**INSTRUCTIONS TO FOLLOW**
Please state how many lines of the records below contain the word "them". Give the number and nothing else.

**Records from a data collection**
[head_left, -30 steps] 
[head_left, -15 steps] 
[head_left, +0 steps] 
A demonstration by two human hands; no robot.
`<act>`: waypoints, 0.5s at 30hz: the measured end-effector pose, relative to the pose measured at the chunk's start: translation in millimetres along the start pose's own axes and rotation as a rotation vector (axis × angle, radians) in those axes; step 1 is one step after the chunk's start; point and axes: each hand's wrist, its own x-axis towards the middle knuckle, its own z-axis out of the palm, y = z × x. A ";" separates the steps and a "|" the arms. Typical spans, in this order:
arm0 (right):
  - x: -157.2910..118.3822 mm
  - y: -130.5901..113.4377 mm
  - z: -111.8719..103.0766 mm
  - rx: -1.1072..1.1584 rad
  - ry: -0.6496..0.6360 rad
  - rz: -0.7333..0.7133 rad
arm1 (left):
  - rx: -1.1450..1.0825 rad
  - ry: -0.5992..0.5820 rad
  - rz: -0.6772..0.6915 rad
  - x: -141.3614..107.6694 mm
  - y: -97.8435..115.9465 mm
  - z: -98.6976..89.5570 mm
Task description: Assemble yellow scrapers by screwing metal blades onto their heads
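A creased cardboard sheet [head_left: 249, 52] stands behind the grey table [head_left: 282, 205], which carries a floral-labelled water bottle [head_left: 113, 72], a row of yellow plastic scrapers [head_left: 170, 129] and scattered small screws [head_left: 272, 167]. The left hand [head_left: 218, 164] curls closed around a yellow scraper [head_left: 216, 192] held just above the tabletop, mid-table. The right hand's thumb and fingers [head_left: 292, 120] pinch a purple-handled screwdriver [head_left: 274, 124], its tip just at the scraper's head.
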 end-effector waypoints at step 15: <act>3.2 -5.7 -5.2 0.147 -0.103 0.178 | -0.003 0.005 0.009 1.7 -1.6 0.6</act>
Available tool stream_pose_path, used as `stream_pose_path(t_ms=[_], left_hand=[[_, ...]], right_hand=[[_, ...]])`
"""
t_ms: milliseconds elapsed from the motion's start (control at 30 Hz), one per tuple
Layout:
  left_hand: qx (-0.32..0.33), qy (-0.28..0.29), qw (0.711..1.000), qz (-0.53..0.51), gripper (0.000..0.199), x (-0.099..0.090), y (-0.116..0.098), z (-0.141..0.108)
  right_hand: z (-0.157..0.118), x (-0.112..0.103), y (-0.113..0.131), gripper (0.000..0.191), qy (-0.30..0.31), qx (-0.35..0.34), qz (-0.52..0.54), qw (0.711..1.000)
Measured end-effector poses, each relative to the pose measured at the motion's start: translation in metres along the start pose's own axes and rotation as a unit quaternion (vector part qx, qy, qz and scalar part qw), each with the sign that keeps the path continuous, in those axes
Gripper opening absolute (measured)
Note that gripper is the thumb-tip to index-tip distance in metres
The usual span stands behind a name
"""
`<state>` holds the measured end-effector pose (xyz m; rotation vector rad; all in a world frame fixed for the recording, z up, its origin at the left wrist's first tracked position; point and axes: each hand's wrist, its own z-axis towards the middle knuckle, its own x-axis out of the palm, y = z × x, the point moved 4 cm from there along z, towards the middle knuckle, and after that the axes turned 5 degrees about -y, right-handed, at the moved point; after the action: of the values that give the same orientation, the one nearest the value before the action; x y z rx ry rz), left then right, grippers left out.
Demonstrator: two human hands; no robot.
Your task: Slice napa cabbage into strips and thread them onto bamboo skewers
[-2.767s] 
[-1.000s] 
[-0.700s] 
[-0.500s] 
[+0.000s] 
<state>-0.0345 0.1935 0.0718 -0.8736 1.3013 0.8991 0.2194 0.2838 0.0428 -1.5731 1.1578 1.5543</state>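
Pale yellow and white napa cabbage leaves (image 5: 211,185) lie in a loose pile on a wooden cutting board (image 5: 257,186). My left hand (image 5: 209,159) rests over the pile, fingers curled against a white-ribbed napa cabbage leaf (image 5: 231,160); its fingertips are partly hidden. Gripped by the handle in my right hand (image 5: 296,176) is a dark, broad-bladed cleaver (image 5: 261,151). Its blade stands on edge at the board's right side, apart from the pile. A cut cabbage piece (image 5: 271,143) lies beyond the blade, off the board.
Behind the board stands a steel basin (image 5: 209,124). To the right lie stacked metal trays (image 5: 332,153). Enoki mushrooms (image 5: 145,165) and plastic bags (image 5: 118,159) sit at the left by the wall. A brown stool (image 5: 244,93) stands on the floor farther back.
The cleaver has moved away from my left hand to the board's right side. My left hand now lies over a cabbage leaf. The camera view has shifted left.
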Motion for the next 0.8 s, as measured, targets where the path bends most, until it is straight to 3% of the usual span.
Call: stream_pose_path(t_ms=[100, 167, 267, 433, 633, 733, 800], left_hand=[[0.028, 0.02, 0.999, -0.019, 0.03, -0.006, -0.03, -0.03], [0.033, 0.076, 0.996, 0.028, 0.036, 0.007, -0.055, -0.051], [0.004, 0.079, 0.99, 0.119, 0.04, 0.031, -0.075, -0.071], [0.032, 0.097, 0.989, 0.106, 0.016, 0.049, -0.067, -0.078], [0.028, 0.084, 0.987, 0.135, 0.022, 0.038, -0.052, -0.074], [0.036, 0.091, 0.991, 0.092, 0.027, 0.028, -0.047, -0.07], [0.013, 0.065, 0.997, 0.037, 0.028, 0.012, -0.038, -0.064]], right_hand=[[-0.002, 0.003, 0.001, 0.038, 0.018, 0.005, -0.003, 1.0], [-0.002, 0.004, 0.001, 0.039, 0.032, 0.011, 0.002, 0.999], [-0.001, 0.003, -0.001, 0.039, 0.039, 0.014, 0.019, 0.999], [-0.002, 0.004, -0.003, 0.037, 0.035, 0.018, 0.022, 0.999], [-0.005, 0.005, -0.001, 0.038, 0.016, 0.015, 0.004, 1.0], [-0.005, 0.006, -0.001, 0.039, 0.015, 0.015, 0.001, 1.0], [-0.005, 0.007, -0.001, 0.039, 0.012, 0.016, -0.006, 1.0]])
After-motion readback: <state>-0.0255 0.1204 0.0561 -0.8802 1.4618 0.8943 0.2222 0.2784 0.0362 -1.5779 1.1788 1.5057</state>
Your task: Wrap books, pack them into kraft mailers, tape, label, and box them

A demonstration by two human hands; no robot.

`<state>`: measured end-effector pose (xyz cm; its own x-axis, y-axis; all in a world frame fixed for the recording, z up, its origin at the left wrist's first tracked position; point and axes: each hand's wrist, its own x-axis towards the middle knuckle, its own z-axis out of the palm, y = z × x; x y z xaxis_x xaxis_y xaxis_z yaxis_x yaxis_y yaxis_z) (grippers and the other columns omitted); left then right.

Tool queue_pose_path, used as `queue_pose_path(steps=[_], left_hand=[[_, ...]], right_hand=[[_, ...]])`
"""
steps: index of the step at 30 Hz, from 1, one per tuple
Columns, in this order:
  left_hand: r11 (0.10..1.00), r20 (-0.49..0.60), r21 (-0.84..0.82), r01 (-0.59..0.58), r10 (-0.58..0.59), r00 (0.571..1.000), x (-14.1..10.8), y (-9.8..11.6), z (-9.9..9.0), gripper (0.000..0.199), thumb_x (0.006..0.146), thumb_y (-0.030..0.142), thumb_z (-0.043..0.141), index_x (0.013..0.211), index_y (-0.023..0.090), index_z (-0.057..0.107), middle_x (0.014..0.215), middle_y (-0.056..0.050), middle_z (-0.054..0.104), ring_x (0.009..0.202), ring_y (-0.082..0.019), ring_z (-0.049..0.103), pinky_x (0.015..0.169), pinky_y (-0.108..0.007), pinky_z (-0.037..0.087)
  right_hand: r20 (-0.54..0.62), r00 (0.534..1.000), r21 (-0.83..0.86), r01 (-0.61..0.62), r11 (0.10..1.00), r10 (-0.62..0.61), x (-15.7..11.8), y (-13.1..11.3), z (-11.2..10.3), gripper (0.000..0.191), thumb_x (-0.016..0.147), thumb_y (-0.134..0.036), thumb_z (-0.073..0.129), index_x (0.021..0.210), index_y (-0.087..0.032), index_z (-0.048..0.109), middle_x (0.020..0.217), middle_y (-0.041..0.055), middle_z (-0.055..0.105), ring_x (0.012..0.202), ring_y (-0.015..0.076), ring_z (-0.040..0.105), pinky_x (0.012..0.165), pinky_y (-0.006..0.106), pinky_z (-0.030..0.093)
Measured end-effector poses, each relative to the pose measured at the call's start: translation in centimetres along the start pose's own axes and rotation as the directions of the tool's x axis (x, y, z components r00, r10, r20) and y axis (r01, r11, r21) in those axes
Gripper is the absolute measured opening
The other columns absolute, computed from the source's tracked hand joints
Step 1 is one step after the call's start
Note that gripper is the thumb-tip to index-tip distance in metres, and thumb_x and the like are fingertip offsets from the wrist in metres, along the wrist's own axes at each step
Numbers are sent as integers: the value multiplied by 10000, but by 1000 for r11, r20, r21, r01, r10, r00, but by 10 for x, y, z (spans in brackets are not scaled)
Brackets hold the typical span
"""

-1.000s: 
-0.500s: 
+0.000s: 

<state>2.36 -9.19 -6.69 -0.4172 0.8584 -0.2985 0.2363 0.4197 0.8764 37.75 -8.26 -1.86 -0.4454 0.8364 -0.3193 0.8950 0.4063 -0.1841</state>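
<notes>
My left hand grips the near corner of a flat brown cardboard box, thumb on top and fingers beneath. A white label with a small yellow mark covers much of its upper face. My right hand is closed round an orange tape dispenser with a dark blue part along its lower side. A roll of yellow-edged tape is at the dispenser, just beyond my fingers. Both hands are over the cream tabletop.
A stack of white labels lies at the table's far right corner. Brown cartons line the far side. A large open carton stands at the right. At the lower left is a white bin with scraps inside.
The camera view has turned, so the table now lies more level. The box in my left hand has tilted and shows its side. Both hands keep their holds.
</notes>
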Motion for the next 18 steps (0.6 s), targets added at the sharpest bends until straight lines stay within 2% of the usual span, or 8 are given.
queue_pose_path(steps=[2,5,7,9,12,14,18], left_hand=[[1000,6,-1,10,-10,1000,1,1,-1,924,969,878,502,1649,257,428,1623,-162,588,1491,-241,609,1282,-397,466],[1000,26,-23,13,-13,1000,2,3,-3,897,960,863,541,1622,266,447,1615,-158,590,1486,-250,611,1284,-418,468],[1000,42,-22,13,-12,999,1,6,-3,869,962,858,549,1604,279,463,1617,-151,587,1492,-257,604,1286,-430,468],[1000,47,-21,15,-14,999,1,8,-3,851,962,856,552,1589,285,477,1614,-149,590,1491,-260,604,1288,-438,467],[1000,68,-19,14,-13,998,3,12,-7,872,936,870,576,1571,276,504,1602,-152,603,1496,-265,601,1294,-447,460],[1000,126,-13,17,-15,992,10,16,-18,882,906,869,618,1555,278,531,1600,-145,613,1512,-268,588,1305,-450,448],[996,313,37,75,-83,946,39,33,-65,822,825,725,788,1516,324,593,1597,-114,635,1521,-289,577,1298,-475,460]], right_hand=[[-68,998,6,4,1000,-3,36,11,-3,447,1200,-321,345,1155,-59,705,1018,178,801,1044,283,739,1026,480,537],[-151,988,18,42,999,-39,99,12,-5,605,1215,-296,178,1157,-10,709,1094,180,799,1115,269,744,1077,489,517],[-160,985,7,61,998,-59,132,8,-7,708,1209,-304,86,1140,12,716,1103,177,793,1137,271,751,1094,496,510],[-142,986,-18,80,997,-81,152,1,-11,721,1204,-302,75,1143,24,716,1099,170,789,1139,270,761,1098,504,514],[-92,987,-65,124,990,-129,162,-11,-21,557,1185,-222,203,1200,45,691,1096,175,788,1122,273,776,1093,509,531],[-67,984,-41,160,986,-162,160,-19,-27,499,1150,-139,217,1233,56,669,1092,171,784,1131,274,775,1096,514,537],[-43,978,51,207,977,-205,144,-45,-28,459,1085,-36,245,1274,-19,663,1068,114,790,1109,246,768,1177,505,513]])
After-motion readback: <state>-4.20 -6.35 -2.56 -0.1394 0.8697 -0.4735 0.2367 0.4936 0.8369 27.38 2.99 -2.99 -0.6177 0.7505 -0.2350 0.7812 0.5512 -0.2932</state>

**SOLUTION FOR THIS EXERCISE**
2